Beauty and the Beast (La Belle et la Bête)
France, 1946
Directed by Jean Cocteau
Fairy tales, with their dream-like surrealism and exaggerated morality, are not always a good fit for the cinema. Film brings technical limitations and an expectation of verisimilitude that sometimes combine to transform the fantastical into the laughable, especially when looking back on the old technology of bygone eras. But Jean Cocteau's La Belle et la Bête might well be the greatest fairy tale film of all time, and its look holds up well even next to today's glut of candy-colored CGI fantasy features.
The film is visually stunning, and Henri Alekan's black-and-white photography is deep, rich, and gorgeously layered. Everything from the costume design to the sets contribute to the film's unreal, fantastical atmosphere. The visual effects, most achieved through practical means on set and in-camera, are miles ahead of most films from the era, and their influence can still be seen today in the work of filmmakers like Guillermo del Toro. Even the Beast's makeup, certainly the most dated feature of the film, stands up strong and allows Jean Marais's expressive eyes and face to show through.

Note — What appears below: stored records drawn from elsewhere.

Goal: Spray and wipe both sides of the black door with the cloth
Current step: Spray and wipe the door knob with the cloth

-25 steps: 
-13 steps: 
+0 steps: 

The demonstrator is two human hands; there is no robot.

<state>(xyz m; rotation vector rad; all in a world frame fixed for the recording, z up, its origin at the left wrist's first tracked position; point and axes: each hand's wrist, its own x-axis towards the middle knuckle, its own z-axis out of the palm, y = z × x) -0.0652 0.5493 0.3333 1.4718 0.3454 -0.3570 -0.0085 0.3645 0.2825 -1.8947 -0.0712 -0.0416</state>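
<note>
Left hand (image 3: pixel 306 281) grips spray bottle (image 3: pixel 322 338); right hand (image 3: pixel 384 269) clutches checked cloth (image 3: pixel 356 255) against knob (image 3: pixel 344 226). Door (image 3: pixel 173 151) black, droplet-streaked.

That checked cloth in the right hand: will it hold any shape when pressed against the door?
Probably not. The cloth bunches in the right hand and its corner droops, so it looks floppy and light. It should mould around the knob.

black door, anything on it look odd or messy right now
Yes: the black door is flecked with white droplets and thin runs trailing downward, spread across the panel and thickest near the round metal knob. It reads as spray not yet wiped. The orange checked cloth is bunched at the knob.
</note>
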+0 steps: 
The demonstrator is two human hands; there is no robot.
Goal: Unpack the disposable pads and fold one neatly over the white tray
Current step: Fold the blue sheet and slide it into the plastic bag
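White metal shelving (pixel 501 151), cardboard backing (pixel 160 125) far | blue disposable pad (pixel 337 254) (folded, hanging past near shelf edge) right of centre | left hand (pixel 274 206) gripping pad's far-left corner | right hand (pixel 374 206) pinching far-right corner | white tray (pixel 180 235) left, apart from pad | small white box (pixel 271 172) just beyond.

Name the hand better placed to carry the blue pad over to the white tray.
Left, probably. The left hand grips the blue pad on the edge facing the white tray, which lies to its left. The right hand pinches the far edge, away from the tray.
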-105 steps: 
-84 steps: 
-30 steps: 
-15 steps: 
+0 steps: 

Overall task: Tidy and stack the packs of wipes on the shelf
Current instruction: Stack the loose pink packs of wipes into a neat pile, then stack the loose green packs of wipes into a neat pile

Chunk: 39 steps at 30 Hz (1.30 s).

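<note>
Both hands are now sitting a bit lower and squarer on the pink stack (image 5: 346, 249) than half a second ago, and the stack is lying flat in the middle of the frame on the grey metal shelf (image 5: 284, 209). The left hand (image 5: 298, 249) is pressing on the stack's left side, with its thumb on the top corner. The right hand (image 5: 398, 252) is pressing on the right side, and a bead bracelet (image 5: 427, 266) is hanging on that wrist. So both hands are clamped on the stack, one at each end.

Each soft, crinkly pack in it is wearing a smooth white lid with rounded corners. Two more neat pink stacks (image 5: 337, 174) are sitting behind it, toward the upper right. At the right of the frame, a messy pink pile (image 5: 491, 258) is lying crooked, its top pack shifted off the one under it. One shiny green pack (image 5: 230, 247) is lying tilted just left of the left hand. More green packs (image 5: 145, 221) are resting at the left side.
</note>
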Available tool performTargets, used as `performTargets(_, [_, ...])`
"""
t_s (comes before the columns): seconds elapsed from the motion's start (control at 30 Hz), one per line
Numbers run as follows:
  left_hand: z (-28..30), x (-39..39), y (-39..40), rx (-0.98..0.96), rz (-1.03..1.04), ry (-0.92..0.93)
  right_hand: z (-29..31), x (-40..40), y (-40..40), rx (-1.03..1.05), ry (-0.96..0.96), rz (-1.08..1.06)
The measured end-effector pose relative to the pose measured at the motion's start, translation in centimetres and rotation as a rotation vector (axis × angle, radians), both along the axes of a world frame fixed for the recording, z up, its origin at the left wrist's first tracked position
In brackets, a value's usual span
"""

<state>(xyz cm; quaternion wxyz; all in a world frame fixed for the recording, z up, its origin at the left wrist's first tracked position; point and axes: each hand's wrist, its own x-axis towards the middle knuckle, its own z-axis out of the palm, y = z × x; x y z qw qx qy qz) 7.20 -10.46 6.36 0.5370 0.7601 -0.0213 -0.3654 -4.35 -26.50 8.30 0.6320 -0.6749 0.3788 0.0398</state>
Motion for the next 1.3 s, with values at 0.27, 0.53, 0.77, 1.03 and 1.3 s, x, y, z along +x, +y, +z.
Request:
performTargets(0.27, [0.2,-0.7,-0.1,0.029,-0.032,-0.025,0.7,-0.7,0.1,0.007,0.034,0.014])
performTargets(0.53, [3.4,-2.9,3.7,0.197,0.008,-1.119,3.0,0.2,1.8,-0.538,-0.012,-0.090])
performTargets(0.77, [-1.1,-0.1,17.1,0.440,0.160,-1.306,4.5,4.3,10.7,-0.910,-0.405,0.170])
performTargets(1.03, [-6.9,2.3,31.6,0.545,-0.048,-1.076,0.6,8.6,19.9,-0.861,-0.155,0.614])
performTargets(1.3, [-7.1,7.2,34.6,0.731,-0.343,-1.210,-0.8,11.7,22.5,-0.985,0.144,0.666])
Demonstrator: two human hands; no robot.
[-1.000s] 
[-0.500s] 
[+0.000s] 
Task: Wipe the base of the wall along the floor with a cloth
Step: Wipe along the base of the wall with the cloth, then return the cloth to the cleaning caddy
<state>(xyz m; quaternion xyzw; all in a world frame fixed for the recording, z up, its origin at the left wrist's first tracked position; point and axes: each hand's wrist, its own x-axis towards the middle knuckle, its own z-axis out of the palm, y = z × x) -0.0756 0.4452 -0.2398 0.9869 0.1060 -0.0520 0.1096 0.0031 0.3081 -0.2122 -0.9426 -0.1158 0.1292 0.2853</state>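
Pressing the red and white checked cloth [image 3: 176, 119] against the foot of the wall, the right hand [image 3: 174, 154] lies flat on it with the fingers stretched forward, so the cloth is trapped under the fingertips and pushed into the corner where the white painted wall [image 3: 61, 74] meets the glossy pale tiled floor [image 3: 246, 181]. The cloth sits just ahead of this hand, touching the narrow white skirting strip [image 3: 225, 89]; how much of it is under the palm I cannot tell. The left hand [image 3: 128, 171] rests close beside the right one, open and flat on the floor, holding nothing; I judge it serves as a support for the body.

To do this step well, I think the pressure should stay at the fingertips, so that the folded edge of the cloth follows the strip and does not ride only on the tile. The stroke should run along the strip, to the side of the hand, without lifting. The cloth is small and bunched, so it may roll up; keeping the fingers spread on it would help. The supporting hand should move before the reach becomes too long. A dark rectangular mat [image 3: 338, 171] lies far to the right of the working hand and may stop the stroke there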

Cocteau—a poet as well as a filmmaker—uses his efficient script to remind viewers of just how harsh fairy tale morality can be. Belle (the balletic, graceful Josette Day) and her kindly father (Marcel André) are put-upon and "good." Her brother, mother, and sisters are greedy, cruel, and "bad;" there are no grey areas. And taking advantage of the way fairly tales aren't always kind with who they reward and who they punish, the film maintains tension over who will "win" until the very end. A true masterpiece of the form, La Belle et la Bête is a treasure, a film no cinephile should miss.